Diante dessa coluna, acrescida pela modificação substancial da Emenda Constitucional n° 19, determina-se a análise evolutiva da estabilidade, sem antes elucidarmos algumas conceituações iniciais.
NOÇÕES GERAIS
Cabe preliminarmente, traçar um breve estudo sobre os regimes jurídicos possíveis de serem estabelecidos entre o servidor e a Administração Pública, ou seja, as principais diferenças entre o regime estatutário e o regime celetista. Neste sentido, Celso Bastos(1) teceu as seguintes afirmações:
"As relações de trabalho podem ser regidas tanto pelo Direito Administrativo como pelo Direito do Trabalho. Neste último, a relação é disciplinada pela Consolidação das Leis do Trabalho. Já no primeiro, pela Constituição e pelos Estatutos próprios dos servidores nos três níveis de governo: União, Estados e Municípios.
A noção de emprego surgiu em decorrência de a Administração ter parte da sua atividade submetida fundamentalmente ao regime da Consolidação das Leis do Trabalho.
Portanto, dentre estes conceitos os mais inconfundíveis são: cargo e emprego público. O primeiro como típico do provimento realizado sob a égide do Direito Público.
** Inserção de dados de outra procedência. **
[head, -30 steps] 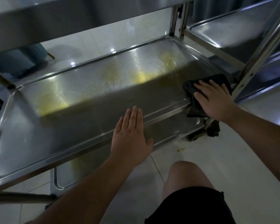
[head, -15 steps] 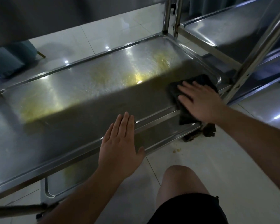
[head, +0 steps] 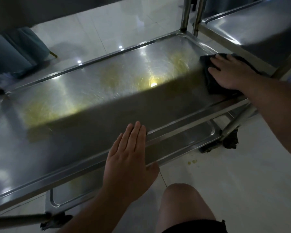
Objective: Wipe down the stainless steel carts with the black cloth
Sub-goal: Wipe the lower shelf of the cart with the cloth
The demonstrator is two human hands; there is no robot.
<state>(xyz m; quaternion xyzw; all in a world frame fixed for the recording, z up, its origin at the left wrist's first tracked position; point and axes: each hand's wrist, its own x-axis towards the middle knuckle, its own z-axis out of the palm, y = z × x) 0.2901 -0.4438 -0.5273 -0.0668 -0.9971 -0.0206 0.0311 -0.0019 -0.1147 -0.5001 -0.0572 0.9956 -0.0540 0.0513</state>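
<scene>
Wiping, far right of the stainless steel cart's middle shelf (head: 84,98) — soft, limp black cloth (head: 213,84) pinned under right hand (head: 232,71), fingers spread flat; left hand (head: 129,158) released, flat on near rim — best pressed, not pinched

The floor (head: 242,182) is pale glossy tile, and small ceiling lights glint off it beyond the shelves. A few yellowish crumbs (head: 192,161) lie on it near a dark, grimy wheel (head: 230,140). Off to the far left stands something covered in teal fabric (head: 15,52), with a thin gold leg (head: 53,55) showing.
</scene>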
O segundo, sob a tutela do Direito Privado, eis que assim preferimos classificar o Direito do Trabalho, embora não desconheçamos a existência de defensores de um tertium genus para esse Direito, eqüidistante do Público e do Privado."
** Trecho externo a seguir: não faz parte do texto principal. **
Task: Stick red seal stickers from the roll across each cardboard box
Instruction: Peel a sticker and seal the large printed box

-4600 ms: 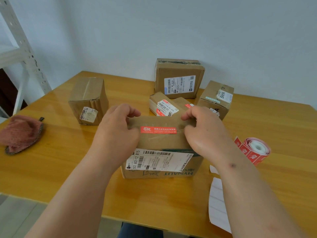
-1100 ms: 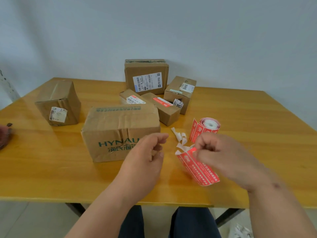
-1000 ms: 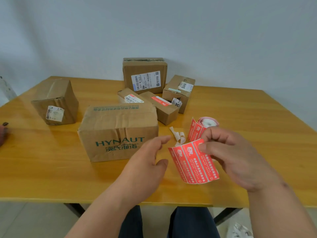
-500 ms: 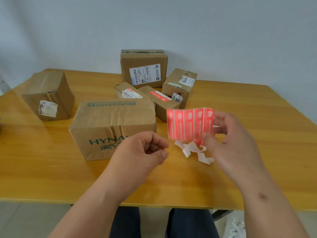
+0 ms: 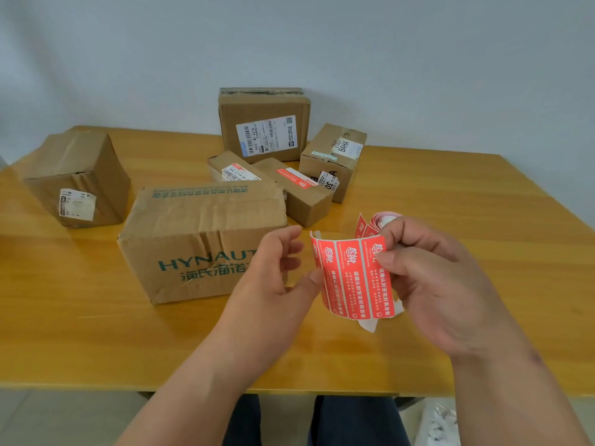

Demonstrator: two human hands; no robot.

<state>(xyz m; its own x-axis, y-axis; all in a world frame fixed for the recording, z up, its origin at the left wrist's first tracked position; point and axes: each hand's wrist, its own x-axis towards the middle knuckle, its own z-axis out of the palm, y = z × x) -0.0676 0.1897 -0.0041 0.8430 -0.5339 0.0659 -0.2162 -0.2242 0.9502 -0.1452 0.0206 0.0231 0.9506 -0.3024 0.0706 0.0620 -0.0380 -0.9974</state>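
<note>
My right hand (image 5: 434, 284) pinches the upper right corner of a strip of red seal stickers (image 5: 351, 278), held above the table with the print facing me. The sticker roll (image 5: 381, 220) peeks out behind my right fingers. My left hand (image 5: 273, 278) hovers with relaxed fingers, and its thumb tip is at the strip's left edge. The big HYNAUT cardboard box (image 5: 199, 239) stands just left of my hands, with no red sticker visible on the faces I see. A flat box (image 5: 299, 191) behind it carries a red sticker on top.
More cardboard boxes stand on the wooden table (image 5: 483, 252): one at the left (image 5: 77, 175), a tall one at the back (image 5: 264, 123), a BAHA-labelled one (image 5: 331, 159) and a small one (image 5: 231, 169). White backing paper (image 5: 370, 323) hangs under the strip.
My right hand has lowered the sticker strip and turned it toward me. My left hand has uncurled and moved up to the strip's left edge.
</note>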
Celso Antônio Bandeira de Mello(2) refere-se que essa duplicidade de vínculos laborais, existente entre o servidor público e a Administração, determina que a Constituição Brasileira, em diversas passagens, menciona cargos ou empregos públicos. Com isso, o jurista especificou doutrinariamente a diferença entre cargo público e emprego público nos seguintes termos:
"Cargo público – cargos são as mais simples e indivisíveis unidades de competência a serem expressadas por um agente, previstas em número certo, com denominação própria, retribuídas por pessoas jurídicas de direito público e criados por lei.
Os servidores titulares de cargos públicos submetem-se a um regime especificamente concebido para reger esta categoria de agentes. Tal regime é estatutário ou institucional; logo, de índole não-contratual.
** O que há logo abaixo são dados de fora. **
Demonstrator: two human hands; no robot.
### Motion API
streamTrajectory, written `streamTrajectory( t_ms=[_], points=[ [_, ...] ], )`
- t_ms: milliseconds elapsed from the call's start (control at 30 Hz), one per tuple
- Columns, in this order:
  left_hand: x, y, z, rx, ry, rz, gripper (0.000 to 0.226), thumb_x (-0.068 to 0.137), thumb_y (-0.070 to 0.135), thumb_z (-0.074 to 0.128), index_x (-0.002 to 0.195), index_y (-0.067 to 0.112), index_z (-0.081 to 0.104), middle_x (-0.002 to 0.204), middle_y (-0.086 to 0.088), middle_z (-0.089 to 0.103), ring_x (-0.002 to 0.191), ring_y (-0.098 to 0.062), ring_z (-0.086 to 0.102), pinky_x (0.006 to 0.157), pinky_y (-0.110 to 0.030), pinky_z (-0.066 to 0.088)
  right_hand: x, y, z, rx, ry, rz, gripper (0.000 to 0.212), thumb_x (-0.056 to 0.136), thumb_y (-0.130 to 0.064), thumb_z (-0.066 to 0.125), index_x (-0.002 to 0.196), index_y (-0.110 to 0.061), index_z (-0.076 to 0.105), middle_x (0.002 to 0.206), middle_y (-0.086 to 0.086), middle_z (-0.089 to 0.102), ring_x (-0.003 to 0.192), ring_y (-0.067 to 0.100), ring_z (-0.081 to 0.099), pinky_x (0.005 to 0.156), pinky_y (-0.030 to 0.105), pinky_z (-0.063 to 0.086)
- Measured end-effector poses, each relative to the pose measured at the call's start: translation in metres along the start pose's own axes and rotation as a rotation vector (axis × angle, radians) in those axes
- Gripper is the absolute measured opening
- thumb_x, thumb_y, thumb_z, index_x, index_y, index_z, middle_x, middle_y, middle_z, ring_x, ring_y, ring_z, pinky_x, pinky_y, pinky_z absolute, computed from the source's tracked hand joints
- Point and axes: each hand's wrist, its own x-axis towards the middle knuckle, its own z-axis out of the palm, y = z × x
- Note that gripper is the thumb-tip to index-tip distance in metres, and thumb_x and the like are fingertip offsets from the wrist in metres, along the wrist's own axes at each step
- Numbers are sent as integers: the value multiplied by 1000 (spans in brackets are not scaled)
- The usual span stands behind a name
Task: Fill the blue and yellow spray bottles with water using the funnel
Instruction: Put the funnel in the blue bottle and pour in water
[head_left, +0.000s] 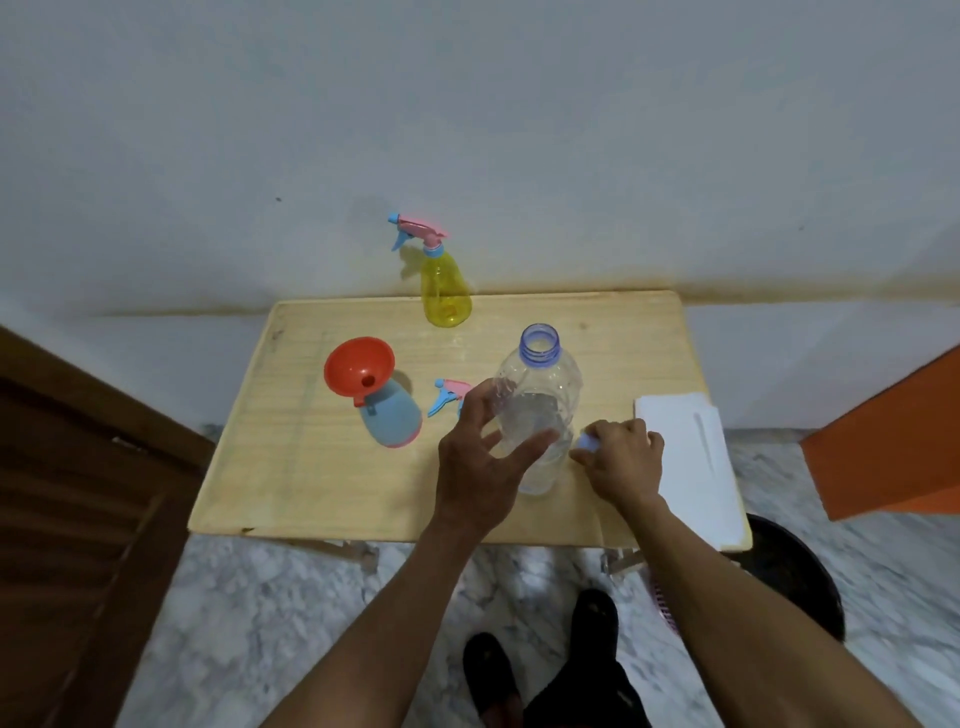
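Reaching left hand (480, 457), fingers spread, beside water bottle (540, 410); right hand (621, 457) pinching cap (588, 442).

Both bare forearms reach forward from the near edge. The left hand (480, 457) is spread, fingers loosely splayed, holding nothing. The right hand (621, 457) is curled, knuckles up, pinching something small.
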Motion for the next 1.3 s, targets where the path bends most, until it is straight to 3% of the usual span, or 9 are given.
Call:
streamTrajectory(
  t_ms=[367,500,667,767,933,1033,1100,1167,1300],
  points=[
    [0,-2,0,19,-2,-6,73,68,46,83,131,25,53,126,12,63,121,-11,59,94,-37,57,-4,4,-2,-8,2,3,38,90,-43,68,124,-26,67,124,0,70,123,28,49,100,44,32],
    [0,-1,-1,30,-2,10,76,67,49,82,133,25,53,127,14,63,119,-6,60,93,-31,56,-14,-9,-22,310,61,81,58,84,-23,73,139,-22,57,140,3,61,130,29,49,105,43,36],
    [2,-2,-4,21,-28,15,73,66,55,84,128,30,54,122,14,66,113,-6,64,95,-41,56,-55,-25,-58,834,-31,-94,96,67,-10,81,150,-30,38,151,-10,47,132,11,47,106,37,44],
    [2,0,-7,25,-53,24,69,65,50,85,123,31,55,116,14,68,108,-8,66,93,-43,56,-75,-48,-67,935,14,-204,105,63,-13,90,149,-39,35,144,-23,51,129,0,50,104,27,46],
    [4,10,-14,52,-131,14,69,57,47,86,118,39,55,110,17,68,104,-2,65,91,-35,56,-79,-83,-60,1007,180,-130,113,67,-24,90,152,-49,20,127,-24,61,111,7,68,88,34,59],
    [5,20,-22,100,-139,40,83,63,55,79,137,28,51,127,14,64,114,-4,62,97,-34,54,-70,-96,-54,995,250,-126,123,68,-27,92,156,-44,7,124,-21,58,107,5,67,83,15,53],
    [6,27,-31,102,-75,75,90,71,64,69,144,18,46,137,7,58,125,-4,56,103,-27,49,-62,-104,-51,1032,283,-137,125,66,-31,94,155,-40,7,132,-2,60,115,7,64,83,4,47],
    [8,34,-42,96,81,170,73,84,62,59,137,12,53,130,1,63,122,-4,58,100,-28,50,-52,-110,-49,1045,326,-159,123,61,-42,94,153,-39,13,137,9,60,122,16,62,87,4,46],
    [25,39,-77,204,513,232,32,88,41,62,111,19,65,100,5,69,94,-11,67,84,-37,56,-32,-113,-45,895,425,-243,116,59,-38,97,149,-31,25,125,2,66,108,19,67,82,21,52]
  ],
)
Emprego Público – Empregos púbicos são núcleos de encargos de trabalho a serem preenchidos por ocupantes contratados para desempenhá-los, sob relação trabalhista.
Sujeitam-se a uma disciplina jurídica que, embora sofra algumas inevitáveis influências advindas da natureza governamental da entidade contratante, basicamente, é a que se aplica aos contratos trabalhistas em geral; portanto, a prevista na Consolidação das Leis do Trabalho"
Desta forma, a relação de trabalho estabelecida com a administração pode ser pela unilateralização do vínculo, havendo o cargo público. É por este motivo, que somente são considerados como servidores públicos os que titularizam um "cargo público". Ao passo que a relação de trabalho que resulta do vínculo administração e empregado, caracteriza-se pelo regime contratual, portanto, bilateral, onde o que prevalece para regrar essa relação são as leis trabalhistas, enquanto aos servidores o que prevalece é o estatuto local.
EVOLUÇÃO LEGAL DA ESTABILIDADE NO SERVIÇO PÚBLICO NA ÚLTIMA DÉCADA
Até a publicação da Carta Constitucional de 1988, a estabilidade no serviço público era regida pelas leis trabalhistas, em especial a regra contida no artigo 492 da Consolidação das Leis do Trabalho, verbis
"Art. 492. O empregado que contar mais de dez anos de serviço na mesma empresa não poderá ser despedido senão por motivo de falta grave ou circunstância de força maior, devidamente comprovadas."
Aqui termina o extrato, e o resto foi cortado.